Many events in UCLA’s history are overlooked. Below is a look at some interesting UCLA facts:
1927 – The Arroyo Bridge was built in 1927, connecting Hilgard Avenue to the main campus quadrangle. It provided shelter for poor students during the Great Depression and stacks of food were stored beneath it in case of attack during wartime. In 1947 after World War II, the gully over which the bridge passed was filled to increase the amount of functional property on the campus. Today, the bridge’s arches remain hidden underground at Dickson Plaza in the secret tunnels.

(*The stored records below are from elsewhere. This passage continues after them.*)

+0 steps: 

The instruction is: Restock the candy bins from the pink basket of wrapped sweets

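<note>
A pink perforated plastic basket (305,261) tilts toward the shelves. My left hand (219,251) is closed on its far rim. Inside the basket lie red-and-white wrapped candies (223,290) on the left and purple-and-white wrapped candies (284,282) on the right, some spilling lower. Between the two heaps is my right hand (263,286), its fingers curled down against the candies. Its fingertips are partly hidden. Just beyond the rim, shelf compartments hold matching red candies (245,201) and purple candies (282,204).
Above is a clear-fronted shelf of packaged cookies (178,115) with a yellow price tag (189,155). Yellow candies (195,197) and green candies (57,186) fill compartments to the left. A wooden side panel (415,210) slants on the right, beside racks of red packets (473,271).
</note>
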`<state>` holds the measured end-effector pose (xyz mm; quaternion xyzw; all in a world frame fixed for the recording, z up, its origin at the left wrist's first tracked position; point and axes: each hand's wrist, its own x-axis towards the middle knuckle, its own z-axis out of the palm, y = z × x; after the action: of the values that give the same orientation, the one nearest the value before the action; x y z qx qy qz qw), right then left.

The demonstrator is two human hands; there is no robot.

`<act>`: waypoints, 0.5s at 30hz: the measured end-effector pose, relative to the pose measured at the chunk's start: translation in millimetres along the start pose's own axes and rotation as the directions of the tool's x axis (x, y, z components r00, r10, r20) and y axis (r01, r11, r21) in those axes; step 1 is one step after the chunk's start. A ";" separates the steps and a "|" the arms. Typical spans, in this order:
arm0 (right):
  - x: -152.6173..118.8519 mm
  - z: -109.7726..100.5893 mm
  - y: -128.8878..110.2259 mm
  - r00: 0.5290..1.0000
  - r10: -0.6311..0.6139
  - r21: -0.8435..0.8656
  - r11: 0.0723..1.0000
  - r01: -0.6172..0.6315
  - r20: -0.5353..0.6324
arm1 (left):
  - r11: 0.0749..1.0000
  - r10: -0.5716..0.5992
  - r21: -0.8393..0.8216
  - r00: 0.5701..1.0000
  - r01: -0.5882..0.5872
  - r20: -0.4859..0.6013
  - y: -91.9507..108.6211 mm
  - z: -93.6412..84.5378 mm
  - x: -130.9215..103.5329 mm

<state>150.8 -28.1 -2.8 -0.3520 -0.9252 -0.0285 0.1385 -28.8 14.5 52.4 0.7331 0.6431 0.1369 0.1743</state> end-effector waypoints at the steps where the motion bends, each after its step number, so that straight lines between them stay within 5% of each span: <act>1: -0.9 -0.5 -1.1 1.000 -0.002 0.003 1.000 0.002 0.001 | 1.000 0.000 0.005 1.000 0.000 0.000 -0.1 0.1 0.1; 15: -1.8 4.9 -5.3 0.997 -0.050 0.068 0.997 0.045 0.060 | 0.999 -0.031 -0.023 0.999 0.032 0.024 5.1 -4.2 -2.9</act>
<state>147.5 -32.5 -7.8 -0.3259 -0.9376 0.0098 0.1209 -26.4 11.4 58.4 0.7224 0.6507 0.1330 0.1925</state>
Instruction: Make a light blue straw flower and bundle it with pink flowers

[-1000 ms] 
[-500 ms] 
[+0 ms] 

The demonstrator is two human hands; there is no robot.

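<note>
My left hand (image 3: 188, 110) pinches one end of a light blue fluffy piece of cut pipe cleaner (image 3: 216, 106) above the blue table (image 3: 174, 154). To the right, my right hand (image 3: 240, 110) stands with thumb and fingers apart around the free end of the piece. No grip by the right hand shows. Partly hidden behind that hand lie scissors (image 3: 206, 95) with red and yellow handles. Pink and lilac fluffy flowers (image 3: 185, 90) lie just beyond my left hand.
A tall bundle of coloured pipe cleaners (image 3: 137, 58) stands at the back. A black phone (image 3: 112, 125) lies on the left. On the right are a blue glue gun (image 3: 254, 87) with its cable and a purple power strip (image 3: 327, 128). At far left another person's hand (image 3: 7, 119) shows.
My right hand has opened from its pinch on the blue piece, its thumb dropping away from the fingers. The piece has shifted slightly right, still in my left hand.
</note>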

[Related: Underground history]
1929 – When UCLA moved its campus site to Westwood, the current Humanities Building served as the former Physics-Biology Building and Haines Hall was the Chemistry Building.
1931 – William Kerckhoff was a lumber and energy tycoon who built the Pasadena, the first ocean-going vessel to use oil for fuel. The Kerckhoffs visited the Westwood campus under construction in early 1929 and learned UCLA needed a student union. On his deathbed a month later, Kerckhoff told his wife that he wanted to fund the building. Kerckhoff’s widowed wife, Louisa Kerckhoff, spent $815,000 to fulfill her husband’s death wish.
1932 – The UCLA campus has experienced snow only twice in its 97 years – 82 years ago in January 1932 and again, in January 1949.
1968 – Between 1968 to 1978, claims of ghosts, hauntings and extrasensory perception were being studied at the parapsychology lab at UCLA. The lab helped develop research into unexplainable forces that play a role in our conscious and subconscious minds. However, the UCLA board did not want to be publicly associated with parapsychological research, so in 1978, the lab shut down.
[Related: UCLA lab researched parapsychology in the ’70s]
1984 – UCLA’s 6-mile network of steam tunnels is said to connect to all major buildings on campus. But these tunnels were sealed up for security reasons when UCLA’s dorms served as the Olympic Village during the 1984 Summer Olympics.
2001 – The film Legally Blonde, which released in 2001, featured many scenes shot at UCLA. The scene where Elle, played by Reese Witherspoon, picks up her class schedule at Harvard, was shot on the Kerckhoff Hall patio. The orientation scene was shot on the lawn in front of Kerckhoff.